Skip any pictures. Repeat the data exactly, from its first line through the line that holds "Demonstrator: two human", both included.
============
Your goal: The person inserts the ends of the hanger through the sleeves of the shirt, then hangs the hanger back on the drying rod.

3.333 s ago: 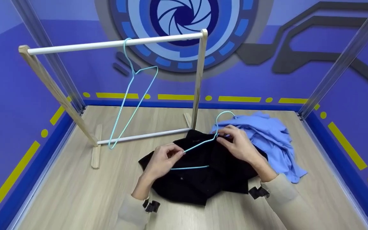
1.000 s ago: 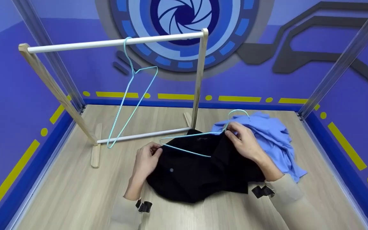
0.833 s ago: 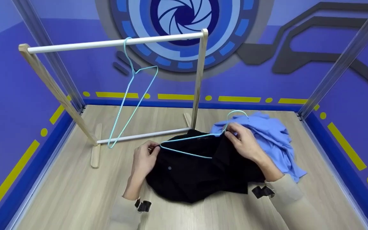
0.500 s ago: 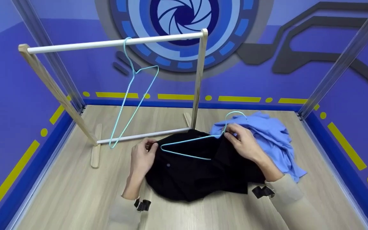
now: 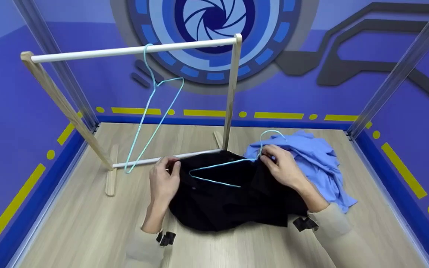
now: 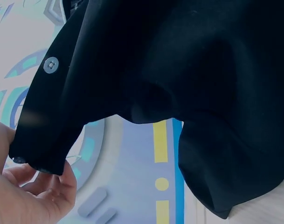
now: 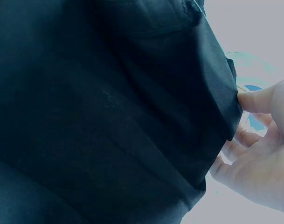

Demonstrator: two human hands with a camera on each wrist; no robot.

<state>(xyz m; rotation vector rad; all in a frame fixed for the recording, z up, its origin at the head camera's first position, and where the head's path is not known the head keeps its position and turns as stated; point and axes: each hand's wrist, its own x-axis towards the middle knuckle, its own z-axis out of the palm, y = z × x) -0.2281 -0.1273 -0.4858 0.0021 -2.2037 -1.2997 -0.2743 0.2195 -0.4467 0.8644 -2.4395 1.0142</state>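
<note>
From the head view, a black garment (image 5: pixel 222 212) lies on the counter (image 5: pixel 88 223) in front of the rack (image 5: pixel 99 53), with a blue garment (image 5: pixel 313 156) just beside it. The left hand (image 5: pixel 165 180) holds the black garment's edge near the neck; the right hand (image 5: pixel 283 167) grips cloth at the base of the hanger's hook — whether it pinches the wire too, I cannot tell. One arm of this hanger (image 5: pixel 222 164) shows over the black cloth, while the other disappears under it. I'd keep the hook steady on the right and draw the left edge outward and over the bare wire tip, without tugging the covered side loose.

From the left wrist view, the garment's edge sits between thumb and fingers, near a button (image 6: pixel 51 65); a flat pinch there should avoid creasing.

From the right wrist view, thumb and fingers hold a fold of black cloth — a light grip seems enough.
</note>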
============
§ Solution to this task
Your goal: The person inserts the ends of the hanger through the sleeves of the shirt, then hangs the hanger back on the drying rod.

3.333 s ago: 
1.000 s ago: 
0.833 s ago: 
0.500 s ago: 
now: 
now: 
now: 

Demonstrator: two human hands with a camera on each wrist; no robot.

Nothing remains to be added to this answer.